Translated from分节阅读9
Also available at
12. One-Time Things
Wan Junhua (万俊华)

     Wang Hua and Li Jia were drinking together. They were old classmates, after all, so when asking for advice about the doings of officialdom, Li Jia would speak from the bottom of his heart.
     "In general, there are really only two types of jobs," Li Jia said frankly and confidently, "those where your actions are regulated, and those where you can do what you want."
     "Back when you were a government functionary, you chose to always ride your bike to work, but after you got promoted you always took a car," Wang Hua said. "Is that the kind of thing you're talking about?"
     "As soon as I got my name in the Municipal Party newspaper and on TV," Li Jia said smugly, "I went from being Village Mayor to become Party Secretary."
     "When you went public with that 'Don't Throw Banquets for Homies' rule, but invalidated it less than two months later," Wang Hua asked, "was that the same thing?"
     "Once I got my name in the Provincial Party newspaper and on TV," Li Jia said with a bright smile on his face, "Didn't I become an Assistant County Supervisor?"
     "You spent a hundred million Yuan building Asia's first observation tower, then tore it down because of bad 'feng shui' a half year later," Wang Hua said regretfully. "How big a waste was that?"
     "Once I got my name in the national papers and on TV," Li Jia said with a brief wave of his hand, "didn't I lose that word 'Assistant' from my title?"
     Not understanding, Wang Hua asked, "So were each of these actions just 'one gust of wind?'"
     "What's so hard to understand?" Li Jia jabbed the air with his chopsticks. "Restaurants have one-time-use chopsticks, right? Those things I did are called one-time-use actions."
     A while later, news came around that Li Jia had been 'dual-tracked', [that is, disciplined by the Party for corruption]. No one understood why. Lots of people had sent him thousands of Yuan [as bribes], but he'd never accepted the money. Wasn't he an incorruptible leader?

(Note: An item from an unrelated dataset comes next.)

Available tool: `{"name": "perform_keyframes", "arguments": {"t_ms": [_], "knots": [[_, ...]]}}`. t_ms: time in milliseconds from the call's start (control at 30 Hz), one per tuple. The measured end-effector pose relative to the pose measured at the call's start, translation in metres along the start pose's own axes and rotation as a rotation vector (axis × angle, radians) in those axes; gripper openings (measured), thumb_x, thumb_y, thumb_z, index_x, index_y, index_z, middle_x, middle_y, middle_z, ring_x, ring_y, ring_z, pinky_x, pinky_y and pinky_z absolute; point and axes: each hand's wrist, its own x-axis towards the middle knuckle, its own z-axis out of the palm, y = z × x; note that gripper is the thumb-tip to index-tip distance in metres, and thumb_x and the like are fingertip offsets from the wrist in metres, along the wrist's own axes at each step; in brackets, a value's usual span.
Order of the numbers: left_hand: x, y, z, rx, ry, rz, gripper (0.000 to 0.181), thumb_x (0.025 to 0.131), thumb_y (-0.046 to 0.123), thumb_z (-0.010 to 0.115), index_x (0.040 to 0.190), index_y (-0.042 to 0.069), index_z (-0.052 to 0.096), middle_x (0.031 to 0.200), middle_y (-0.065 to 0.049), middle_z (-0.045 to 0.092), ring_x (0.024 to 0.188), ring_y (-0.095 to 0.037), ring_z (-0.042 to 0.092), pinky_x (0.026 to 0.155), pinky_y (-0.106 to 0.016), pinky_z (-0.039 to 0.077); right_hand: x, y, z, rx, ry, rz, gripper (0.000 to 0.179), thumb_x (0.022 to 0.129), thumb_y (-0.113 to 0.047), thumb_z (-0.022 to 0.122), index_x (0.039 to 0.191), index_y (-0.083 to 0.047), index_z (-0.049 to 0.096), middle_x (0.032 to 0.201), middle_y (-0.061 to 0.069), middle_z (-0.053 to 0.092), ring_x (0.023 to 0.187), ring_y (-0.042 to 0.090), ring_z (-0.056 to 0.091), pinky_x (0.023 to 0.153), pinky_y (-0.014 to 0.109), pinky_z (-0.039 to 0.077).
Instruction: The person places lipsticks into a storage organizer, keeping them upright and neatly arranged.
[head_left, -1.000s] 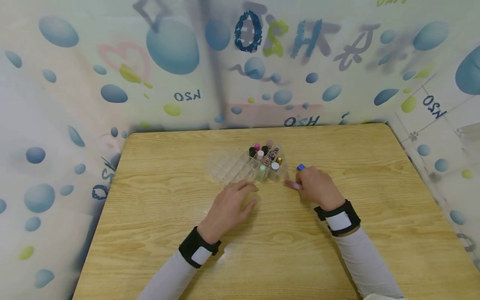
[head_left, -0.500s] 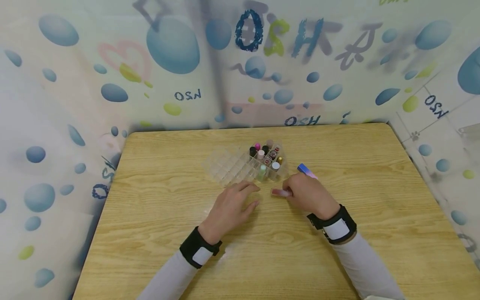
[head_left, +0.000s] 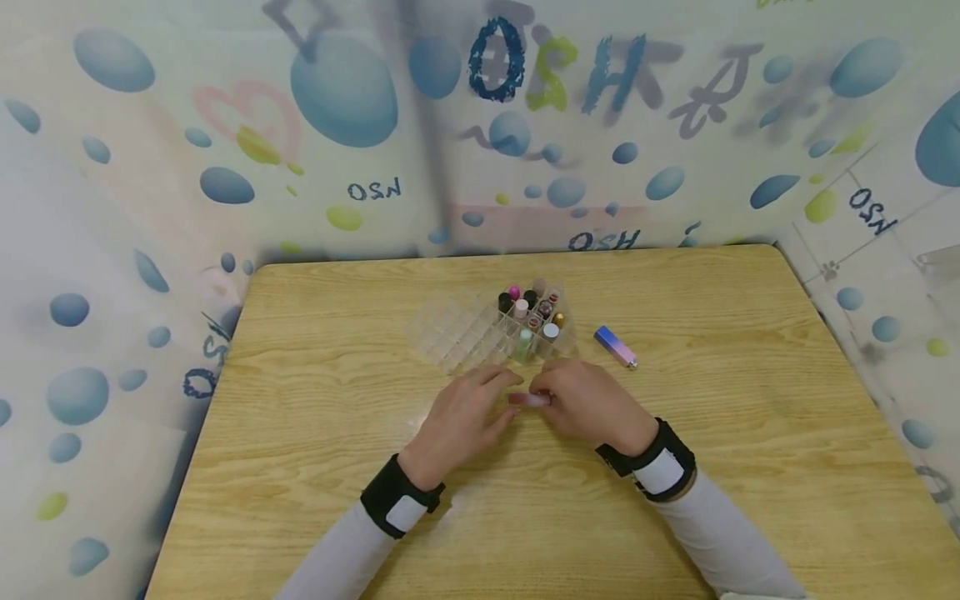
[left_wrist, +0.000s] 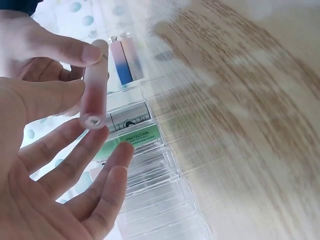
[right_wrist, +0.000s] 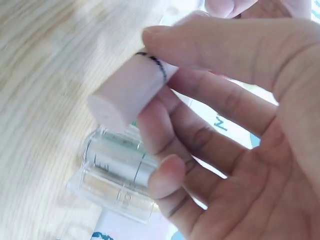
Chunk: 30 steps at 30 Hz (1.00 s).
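A lip gloss tube (head_left: pixel 529 400) with a clear reddish body and a pale pink cap (right_wrist: pixel 122 92) is held level over the table. My right hand (head_left: pixel 596 404) pinches it between thumb and fingers near the cap. Facing it, my left hand (head_left: pixel 461 417) has its fingers spread and loosely bent around the tube's far end. In the left wrist view the left thumb lies close beside the tube; whether it touches cannot be told. Just behind both hands stands a clear compartmented organizer (head_left: pixel 457 333), its right part holding several cosmetics.
A blue-to-pink tube (head_left: pixel 615 346) lies on the wooden table (head_left: pixel 750 400), right of the organizer. Inside the organizer a mint-green tube (head_left: pixel 524 343) and a white-capped bottle (head_left: pixel 551 332) stand at the front. A patterned wall backdrop (head_left: pixel 345 217) rises behind the table.
My right hand has moved left and toward me with the lip gloss tube, from beside the blue-to-pink tube to my left hand. The blue-to-pink tube is now uncovered. My left hand is nearly still.
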Motion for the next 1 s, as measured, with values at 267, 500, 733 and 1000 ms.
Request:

There must have been some mistake.
     Subsequent investigation made it clear that he had taken a one-time gift of five million Yuan from a real estate developer.
                                                                  (Published in Gold Mountain, 2010 #10; Reprinted in Selected Mini-Stories, 2010 #20;

                                                                  trophy winner in Short Fiction Monthly's Second Flash Fiction Competition, Gold Medal)

Flash Fiction Monthly, Premier Issue, Distinguished Authors' Manuscripts
13. Three Glasses of Water
Author: Yu Tu (余途)

     Today was the first time my wife's friend was a guest in our home, so I made a point of fixing up our room. I hid a pair of dirty socks under the pillow and polished the mirror in the bath.
     I also made it a point to buy some fruits and beverages. I even got out the crystal glasses that we'd never used and put three of them on the table.
     The ancient music of a Chinese zither began to stream through the room. It was the music my wife and I had listened to the first time we'd been alone together.
     We stood by the door to greet her.
     "What a pleasant home," she said in surprise as soon as she came in the door, "and it smells so nice!"
     "He sprayed some air freshener around just for you."
     I know my face turned red.
     We showed her around the place. I saw her bright, shiny eyes in the bright, shiny mirror.
     "He likes a high pillow, but I don't."
     My wife was tugging on the pillow but I pulled her hand away. "Let's go get something to drink."
     She gave one glass to her friend and one to me. One glass was left empty.
     "What about you," I asked. "We have three glasses, don't we?"
     "I'll use yours when you're done," she said. "The two of us, it doesn't matter who goes first."
     The two women laughed. The third glass was filled with the ancient Chinese music.
                                                                   (From a Collection of the Evasive Speaking Series, Love and Resentment between the Sexes)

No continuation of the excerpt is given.